Nice and Clear on Tuesday

I needed to check in with Southwest Airlines at 1:25PM so at around 1:00PM I climbed up the bank and returned to the car to use my iPhone to get A54 as my boarding number. I drove to the Barto Hotel parking lot to obtain a better cell phone signal, and as I did so apparently passed my brother. My brother, Jim, and I had agreed to meet at the game lands parking lot so after securing my boarding number I gave him a call. We met in the Forgedale parking lot and decided to forego more fishing and returned to Marcia’s house where we hung out until Marcia and Greg returned home from work.

That evening I treated Jim, Marcia, Greg and my nieces Erin and Kyra to dinner at Union Jacks. My final day in Pennsylvania was a lot of fun.

Manatawny Creek – 06/04/2012

Time: 2PM – 3PM

Location: Downstream from Eggman’s farm

Fish Landed: 0

Manatawny Creek 06/04/2012 Photo Album

Fishing on Monday was more about spending time with my sister and revisiting favorite places from my childhood than catching fish. I got up with the Shafers and had a quick breadfast before they took off for work. I left the house at 8:15 and drove to my sister Marcia’s house near Landis Store, Pa. I elected to take a longer route than normal so I could check out the stream conditions of the NW Branch of the Perkiomen Creek near Forgedale, Pa.

Sure enough when I drove along the stream it was clear and slightly higher than usual, but definitely fishable. I continued on to Marcia’s and was greeted enthusiastically by her two dogs, Emma and Olivia. Marcia only works at a nursery on Tuesdays and Wednesdays, so we decided to drive to a favorite Pennsylvania Dutch market to buy a few items, and then continue on to Pleasantville for lunch and then drop by the Manatawny Creek to check conditions.

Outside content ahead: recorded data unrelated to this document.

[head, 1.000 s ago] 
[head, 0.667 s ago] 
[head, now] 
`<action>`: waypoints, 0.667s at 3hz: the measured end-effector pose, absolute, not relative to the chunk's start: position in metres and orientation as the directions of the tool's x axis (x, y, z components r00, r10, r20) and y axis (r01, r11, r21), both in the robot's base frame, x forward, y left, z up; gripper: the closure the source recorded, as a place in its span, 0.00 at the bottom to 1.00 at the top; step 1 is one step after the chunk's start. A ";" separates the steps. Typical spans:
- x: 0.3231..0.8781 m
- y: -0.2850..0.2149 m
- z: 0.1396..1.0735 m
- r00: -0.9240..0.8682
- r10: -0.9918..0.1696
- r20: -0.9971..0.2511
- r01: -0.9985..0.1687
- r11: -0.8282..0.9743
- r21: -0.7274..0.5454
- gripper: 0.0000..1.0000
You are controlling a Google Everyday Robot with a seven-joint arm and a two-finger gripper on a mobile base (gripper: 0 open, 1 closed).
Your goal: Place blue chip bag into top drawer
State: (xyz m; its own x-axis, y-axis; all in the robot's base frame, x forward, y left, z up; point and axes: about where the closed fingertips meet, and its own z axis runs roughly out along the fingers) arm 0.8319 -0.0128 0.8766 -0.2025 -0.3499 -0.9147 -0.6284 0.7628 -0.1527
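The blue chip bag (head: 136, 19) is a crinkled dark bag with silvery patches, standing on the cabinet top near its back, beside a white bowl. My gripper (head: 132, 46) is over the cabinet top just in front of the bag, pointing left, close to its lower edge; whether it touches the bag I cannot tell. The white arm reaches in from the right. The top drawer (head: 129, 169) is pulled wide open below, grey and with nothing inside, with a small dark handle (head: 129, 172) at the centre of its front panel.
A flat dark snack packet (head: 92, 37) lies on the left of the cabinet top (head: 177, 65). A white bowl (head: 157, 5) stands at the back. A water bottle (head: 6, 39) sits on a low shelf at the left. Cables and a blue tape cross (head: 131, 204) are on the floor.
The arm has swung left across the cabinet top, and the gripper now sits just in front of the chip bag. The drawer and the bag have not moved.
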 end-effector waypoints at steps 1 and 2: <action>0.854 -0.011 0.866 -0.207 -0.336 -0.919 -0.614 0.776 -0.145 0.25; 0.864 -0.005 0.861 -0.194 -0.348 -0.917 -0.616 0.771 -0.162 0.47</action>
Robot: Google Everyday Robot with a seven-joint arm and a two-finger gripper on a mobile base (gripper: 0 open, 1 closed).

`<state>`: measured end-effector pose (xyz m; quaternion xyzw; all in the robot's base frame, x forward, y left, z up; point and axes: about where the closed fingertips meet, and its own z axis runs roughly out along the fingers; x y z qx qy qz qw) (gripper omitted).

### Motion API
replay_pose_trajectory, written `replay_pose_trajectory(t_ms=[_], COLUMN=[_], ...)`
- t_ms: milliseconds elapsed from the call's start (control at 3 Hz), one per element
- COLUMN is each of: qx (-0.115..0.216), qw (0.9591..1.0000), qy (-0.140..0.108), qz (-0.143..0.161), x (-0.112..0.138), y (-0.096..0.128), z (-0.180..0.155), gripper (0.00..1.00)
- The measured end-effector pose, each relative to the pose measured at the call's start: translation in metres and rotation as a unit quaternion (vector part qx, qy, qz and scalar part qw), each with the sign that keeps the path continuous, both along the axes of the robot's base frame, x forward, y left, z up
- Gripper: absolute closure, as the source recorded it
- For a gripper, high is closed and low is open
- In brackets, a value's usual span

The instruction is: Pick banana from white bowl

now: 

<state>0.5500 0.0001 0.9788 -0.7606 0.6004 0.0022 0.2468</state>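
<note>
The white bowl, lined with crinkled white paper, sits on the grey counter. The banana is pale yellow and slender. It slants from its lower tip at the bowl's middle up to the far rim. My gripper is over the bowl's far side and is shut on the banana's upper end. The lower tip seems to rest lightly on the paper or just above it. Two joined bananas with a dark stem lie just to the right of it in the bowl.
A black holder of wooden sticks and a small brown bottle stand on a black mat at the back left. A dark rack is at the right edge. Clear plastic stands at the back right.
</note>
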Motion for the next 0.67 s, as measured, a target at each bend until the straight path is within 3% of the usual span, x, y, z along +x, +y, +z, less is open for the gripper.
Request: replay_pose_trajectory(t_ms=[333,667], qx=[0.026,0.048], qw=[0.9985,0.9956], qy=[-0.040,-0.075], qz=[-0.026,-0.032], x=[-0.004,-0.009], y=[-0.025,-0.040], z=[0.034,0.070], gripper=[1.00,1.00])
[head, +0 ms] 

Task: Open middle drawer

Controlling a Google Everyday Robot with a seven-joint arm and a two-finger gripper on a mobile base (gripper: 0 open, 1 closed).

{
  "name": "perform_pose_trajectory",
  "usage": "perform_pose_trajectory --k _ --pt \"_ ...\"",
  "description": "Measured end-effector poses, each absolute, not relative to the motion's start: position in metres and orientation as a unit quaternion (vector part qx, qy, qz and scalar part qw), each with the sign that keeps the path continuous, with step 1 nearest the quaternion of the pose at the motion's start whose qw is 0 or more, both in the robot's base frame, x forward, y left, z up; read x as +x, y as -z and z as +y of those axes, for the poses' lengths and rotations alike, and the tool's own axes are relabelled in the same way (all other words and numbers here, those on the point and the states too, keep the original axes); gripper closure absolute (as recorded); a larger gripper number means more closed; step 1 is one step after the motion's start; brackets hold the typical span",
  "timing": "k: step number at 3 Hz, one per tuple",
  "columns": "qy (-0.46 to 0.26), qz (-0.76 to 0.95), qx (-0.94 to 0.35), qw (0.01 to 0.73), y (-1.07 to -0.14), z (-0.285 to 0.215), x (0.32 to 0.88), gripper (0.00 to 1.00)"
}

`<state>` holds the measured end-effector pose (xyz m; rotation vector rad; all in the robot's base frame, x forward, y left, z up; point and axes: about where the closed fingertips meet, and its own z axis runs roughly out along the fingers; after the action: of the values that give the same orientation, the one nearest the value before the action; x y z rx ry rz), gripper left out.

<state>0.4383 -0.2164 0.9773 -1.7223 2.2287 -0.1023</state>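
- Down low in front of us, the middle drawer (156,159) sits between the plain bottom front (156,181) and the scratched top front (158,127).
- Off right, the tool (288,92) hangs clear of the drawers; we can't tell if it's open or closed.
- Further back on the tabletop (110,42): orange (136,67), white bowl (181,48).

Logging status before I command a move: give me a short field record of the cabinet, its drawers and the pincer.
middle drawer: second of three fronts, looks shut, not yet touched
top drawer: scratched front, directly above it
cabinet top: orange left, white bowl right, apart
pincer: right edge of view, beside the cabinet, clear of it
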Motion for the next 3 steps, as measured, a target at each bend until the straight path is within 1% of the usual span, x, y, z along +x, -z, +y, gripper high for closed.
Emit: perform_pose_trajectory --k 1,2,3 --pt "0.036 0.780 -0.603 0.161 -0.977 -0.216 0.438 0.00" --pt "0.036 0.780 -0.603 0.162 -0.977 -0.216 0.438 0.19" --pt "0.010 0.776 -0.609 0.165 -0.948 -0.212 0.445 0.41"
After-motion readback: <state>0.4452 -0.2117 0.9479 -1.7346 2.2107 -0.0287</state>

We executed this plan to perfection and purchased some ribs for dinner at a butcher shop next to the restaurant where we had lunch. Much to my amazement, the Manatawny Creek was essentially clear, but also somewhat higher than normal. We chanced upon two clumps of wild mint near the stream so we decided to return with our fishing rods and a pot to transplant some mint back to Marcia’s house.

Marcia Gets Ready to Fish

By the time we drove back to Marcia’s house and loaded our fishing gear into Marcia’s second Outback fishing wagon and returned to the stream it was around 2PM. It was a pleasant day with temperatures only going to the low 70’s, so I was hopeful we might catch something in the middle of the afternoon. Marcia carried her five gallon bucket containing all her fishing needs to the bank directly across from a deep hole and began lobbing power bait. Almost instantly she snagged bottom below a large stump right above the deep hole, and I tried to wade in and dislodge, but it was quite jammed and I ended up breaking her line.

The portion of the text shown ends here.